##### The data

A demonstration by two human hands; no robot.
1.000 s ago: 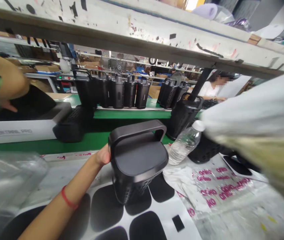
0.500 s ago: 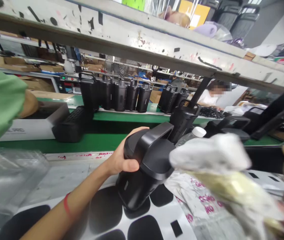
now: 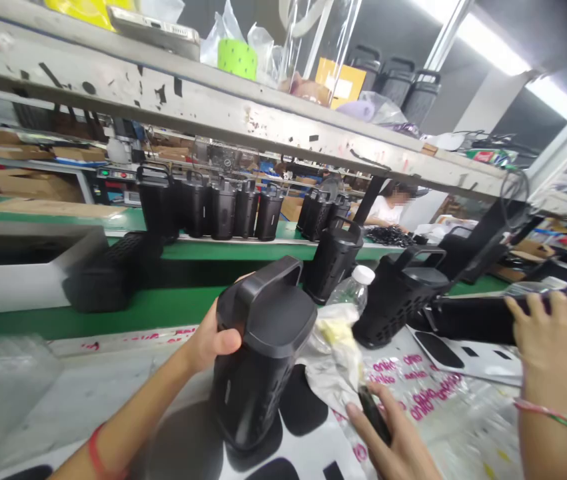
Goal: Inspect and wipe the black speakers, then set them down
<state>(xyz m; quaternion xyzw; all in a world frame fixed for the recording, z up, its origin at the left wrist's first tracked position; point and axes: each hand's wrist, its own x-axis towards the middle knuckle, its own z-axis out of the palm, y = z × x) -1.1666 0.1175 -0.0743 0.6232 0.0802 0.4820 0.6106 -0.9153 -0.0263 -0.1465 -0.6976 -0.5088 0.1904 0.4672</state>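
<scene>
My left hand [image 3: 216, 340] is wrapped round the upper side of a black portable speaker [image 3: 258, 373] with a carry handle on top. It stands slightly tilted on a white sheet with black rounded pads [image 3: 304, 403]. My right hand [image 3: 398, 433], at the lower middle, has its fingers round a slim black tool [image 3: 374, 415]; its exact kind is unclear. Just beyond those fingertips a crumpled white and yellowish cloth [image 3: 338, 343] lies against the right side of the speaker.
A co-worker's hand [image 3: 553, 327] rests on a black item at the right. Behind my speaker stand a clear bottle [image 3: 353, 290] and more black speakers [image 3: 336, 257]. An open white box [image 3: 18, 277] is at the left. A shelf [image 3: 203, 100] crosses above.
The cloth has left my right hand and now lies by the speaker; that hand has come in to the slim black tool. The speaker stands more upright, and the view has shifted.
</scene>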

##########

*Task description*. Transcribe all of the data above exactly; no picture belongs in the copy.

*Result of this exercise*.
A demonstration by two human hands; no robot.
1.000 s ago: 
0.500 s ago: 
now: 
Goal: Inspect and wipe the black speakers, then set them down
<state>(xyz m; quaternion xyzw; all in a world frame fixed for the recording, z up, its origin at the left wrist's first tracked position; point and axes: each hand's wrist, its own x-axis towards the middle knuckle, its own z-axis out of the palm, y = z × x) -1.1666 0.1175 -0.0743 0.6232 0.0802 0.4820 0.6106 -0.9153 -0.0263 -0.1465 -0.6976 -0.5088 0.1904 0.4672</state>
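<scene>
My left hand [image 3: 216, 340] is wrapped round the upper side of a black portable speaker [image 3: 258, 373] with a carry handle on top. It stands slightly tilted on a white sheet with black rounded pads [image 3: 304, 403]. My right hand [image 3: 398, 433], at the lower middle, has its fingers round a slim black tool [image 3: 374, 415]; its exact kind is unclear. Just beyond those fingertips a crumpled white and yellowish cloth [image 3: 338, 343] lies against the right side of the speaker.
A co-worker's hand [image 3: 553, 327] rests on a black item at the right. Behind my speaker stand a clear bottle [image 3: 353, 290] and more black speakers [image 3: 336, 257]. An open white box [image 3: 18, 277] is at the left. A shelf [image 3: 203, 100] crosses above.
The cloth has left my right hand and now lies by the speaker; that hand has come in to the slim black tool. The speaker stands more upright, and the view has shifted.
</scene>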

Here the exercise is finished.